■ **Your assignment**
For the listing below, print exactly the lines from the line with "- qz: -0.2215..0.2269" to the line with "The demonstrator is", both included, and nothing beyond them.

========================================

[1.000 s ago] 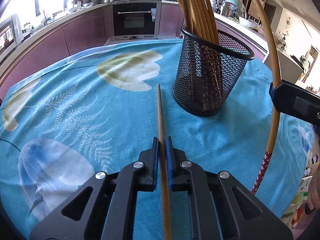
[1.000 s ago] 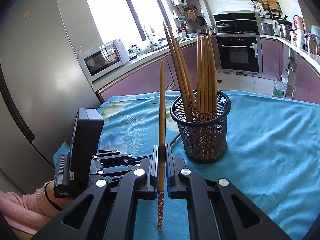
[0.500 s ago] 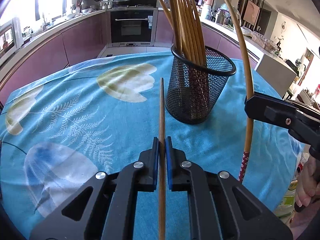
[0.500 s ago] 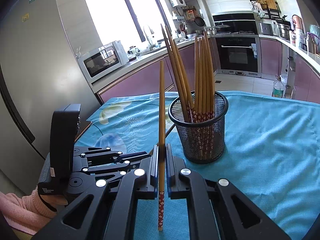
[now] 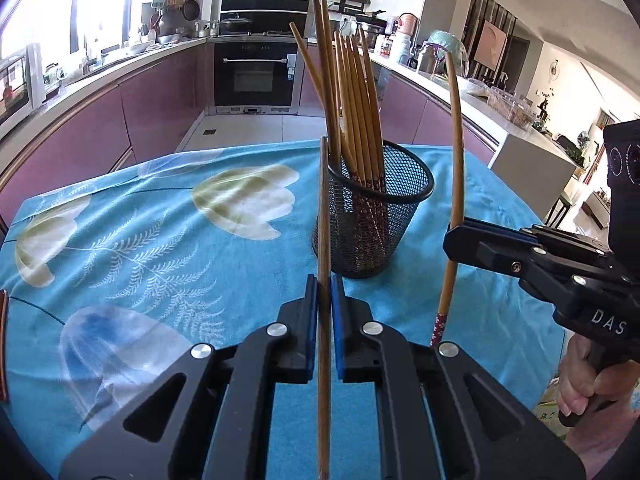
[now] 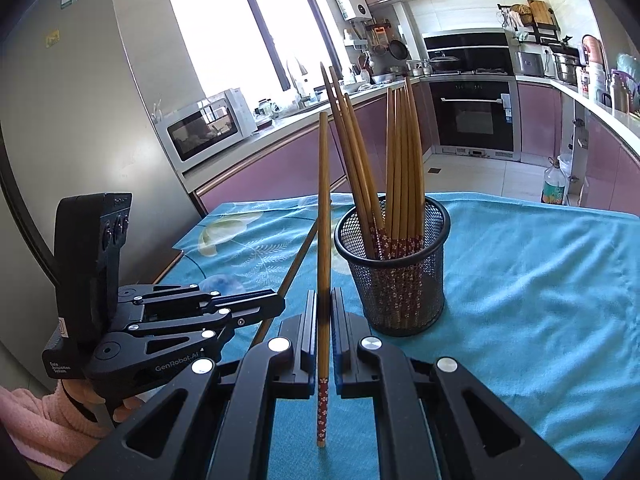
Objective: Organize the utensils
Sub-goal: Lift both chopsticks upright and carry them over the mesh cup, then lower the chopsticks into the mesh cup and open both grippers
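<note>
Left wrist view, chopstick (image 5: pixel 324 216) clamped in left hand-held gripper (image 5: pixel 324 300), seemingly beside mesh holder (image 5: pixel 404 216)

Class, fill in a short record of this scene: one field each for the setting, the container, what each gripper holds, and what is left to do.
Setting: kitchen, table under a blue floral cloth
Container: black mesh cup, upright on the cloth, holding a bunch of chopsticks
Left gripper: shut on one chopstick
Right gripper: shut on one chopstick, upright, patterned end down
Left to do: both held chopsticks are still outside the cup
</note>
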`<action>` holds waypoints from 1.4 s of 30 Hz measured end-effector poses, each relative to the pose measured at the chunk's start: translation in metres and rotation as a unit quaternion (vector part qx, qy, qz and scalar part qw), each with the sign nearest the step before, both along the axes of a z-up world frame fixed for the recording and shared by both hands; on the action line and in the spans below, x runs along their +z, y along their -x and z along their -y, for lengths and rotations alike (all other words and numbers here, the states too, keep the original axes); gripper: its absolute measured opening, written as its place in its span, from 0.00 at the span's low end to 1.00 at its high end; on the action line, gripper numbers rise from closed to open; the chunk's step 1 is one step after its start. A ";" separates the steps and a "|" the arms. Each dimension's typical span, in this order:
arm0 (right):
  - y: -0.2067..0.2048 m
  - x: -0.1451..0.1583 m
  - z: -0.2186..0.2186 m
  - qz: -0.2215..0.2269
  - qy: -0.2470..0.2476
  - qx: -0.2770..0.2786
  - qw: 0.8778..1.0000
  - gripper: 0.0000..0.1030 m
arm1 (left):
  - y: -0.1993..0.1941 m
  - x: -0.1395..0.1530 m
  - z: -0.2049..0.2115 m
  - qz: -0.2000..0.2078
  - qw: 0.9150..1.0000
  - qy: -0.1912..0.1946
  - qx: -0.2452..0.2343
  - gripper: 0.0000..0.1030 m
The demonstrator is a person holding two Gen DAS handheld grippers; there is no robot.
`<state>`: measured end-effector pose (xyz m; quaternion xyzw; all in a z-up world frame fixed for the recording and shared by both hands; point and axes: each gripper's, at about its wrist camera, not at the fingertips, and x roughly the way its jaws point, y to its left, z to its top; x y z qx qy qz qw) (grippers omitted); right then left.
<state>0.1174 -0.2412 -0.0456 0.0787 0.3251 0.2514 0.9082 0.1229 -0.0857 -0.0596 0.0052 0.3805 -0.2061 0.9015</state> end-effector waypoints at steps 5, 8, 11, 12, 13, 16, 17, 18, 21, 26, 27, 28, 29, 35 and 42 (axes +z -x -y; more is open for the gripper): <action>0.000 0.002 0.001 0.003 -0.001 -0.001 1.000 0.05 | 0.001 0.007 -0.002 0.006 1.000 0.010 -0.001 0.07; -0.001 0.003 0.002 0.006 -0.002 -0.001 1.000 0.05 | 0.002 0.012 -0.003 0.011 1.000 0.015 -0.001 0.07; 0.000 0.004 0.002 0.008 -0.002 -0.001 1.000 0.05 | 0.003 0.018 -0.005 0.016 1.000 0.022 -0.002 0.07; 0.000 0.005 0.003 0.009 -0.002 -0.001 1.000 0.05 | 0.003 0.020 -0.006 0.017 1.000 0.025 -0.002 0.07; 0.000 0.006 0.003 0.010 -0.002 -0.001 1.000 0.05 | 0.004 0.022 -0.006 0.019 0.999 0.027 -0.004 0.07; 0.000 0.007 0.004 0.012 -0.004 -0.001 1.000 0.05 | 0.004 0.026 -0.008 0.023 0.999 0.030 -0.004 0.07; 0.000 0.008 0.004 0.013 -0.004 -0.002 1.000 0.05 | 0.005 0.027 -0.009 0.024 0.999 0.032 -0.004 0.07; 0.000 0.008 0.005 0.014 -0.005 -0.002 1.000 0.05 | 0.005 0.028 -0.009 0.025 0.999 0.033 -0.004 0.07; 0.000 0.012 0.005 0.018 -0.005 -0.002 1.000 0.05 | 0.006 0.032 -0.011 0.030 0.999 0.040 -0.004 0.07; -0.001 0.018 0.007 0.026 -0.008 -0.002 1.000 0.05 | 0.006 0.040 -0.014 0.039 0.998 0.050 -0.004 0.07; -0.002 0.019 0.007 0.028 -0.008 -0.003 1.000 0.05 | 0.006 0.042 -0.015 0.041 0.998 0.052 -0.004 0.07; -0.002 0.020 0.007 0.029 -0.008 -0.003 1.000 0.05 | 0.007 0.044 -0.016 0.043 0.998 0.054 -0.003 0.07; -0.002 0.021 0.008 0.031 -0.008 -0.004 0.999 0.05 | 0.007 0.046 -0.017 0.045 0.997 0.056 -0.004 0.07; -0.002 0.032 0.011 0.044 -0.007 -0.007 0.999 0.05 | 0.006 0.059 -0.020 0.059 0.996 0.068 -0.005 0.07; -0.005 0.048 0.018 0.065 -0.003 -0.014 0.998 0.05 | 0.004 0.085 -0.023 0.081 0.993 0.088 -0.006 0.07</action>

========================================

■ **Task output**
  - qz: -0.2215..0.2269
  - qy: -0.2470..0.2476
  - qx: -0.2770..0.2786
  - qw: 0.8778..1.0000
  - gripper: 0.0000..0.1030 m
arm1 (left):
  - y: -0.1993..0.1941 m
  - x: -0.1395..0.1530 m
  - z: -0.2049..0.2115 m
  - qz: -0.2000..0.2078
  - qw: 0.9150..1.0000
  - qy: -0.1912..0.1946
  - qx: -0.2452..0.2343
  - gripper: 0.0000..0.1030 m
The demonstrator is a person holding two Gen DAS handheld grippers; there is no robot.

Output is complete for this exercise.